- Task brief -
Your output should be everything below from the line containing "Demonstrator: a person" down to the line containing "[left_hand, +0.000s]", both ends included, copied exactly, with pictures left out.

□ □ □ □ □

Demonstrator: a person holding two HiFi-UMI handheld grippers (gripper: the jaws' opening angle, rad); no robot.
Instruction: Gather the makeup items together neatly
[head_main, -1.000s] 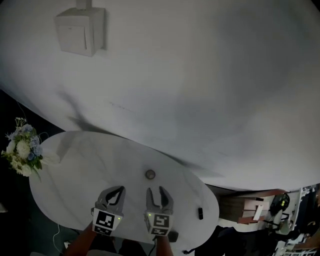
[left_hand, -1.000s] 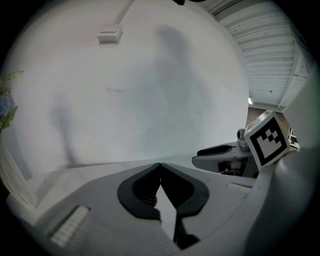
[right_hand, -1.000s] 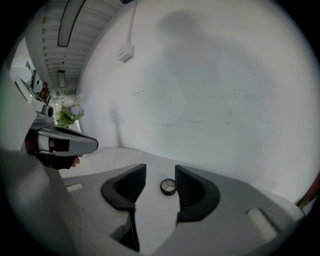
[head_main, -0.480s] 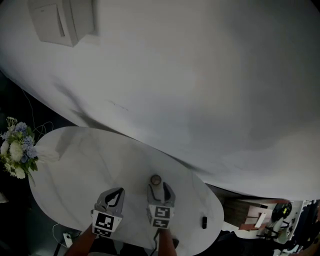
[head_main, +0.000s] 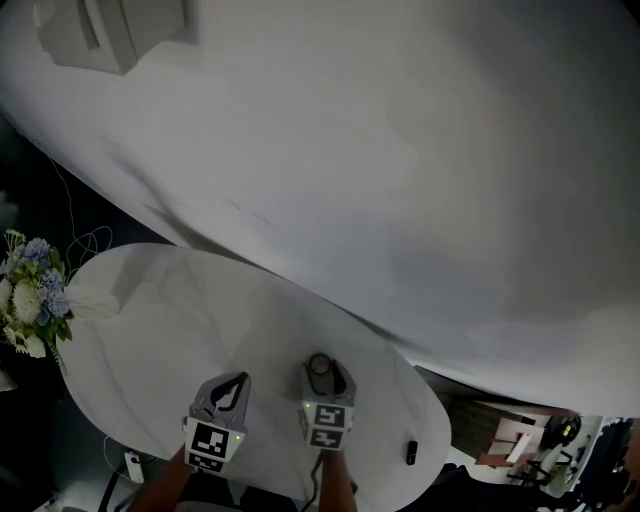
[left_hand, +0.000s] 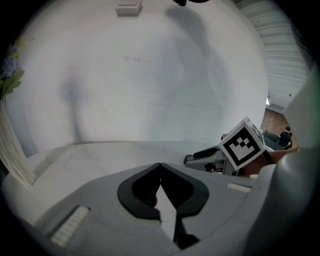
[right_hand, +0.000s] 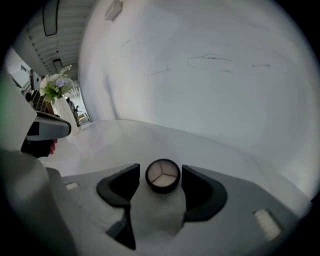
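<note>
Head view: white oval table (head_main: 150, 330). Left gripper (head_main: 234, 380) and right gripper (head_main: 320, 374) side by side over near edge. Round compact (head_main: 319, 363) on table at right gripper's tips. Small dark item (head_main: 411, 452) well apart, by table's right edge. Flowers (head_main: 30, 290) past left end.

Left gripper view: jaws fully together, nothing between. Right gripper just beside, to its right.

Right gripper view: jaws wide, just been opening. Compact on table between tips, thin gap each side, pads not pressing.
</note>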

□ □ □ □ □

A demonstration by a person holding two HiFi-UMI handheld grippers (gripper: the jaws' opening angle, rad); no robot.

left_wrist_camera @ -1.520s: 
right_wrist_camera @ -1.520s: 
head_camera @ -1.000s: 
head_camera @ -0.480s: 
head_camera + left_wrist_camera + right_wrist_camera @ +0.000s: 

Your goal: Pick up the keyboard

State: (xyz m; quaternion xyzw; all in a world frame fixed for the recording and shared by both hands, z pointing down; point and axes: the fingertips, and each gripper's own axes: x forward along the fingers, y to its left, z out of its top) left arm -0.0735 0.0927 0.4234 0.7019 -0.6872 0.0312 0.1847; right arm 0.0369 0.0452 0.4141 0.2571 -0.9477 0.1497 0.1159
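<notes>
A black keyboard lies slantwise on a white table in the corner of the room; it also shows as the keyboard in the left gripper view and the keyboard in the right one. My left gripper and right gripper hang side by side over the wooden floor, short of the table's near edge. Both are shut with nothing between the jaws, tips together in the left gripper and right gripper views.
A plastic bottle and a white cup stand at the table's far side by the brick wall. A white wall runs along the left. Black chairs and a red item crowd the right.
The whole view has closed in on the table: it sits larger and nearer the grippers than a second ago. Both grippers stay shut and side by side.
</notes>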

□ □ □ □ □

- Solution -
Demonstrator: a person holding two HiFi-UMI handheld grippers (gripper: the jaws' opening angle, rad); no robot.
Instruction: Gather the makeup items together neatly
[head_main, -1.000s] 
[left_hand, -1.000s] 
[right_hand, -1.000s] 
[head_main, -0.480s] 
[head_main, +0.000s] 
[left_hand, +0.000s] 

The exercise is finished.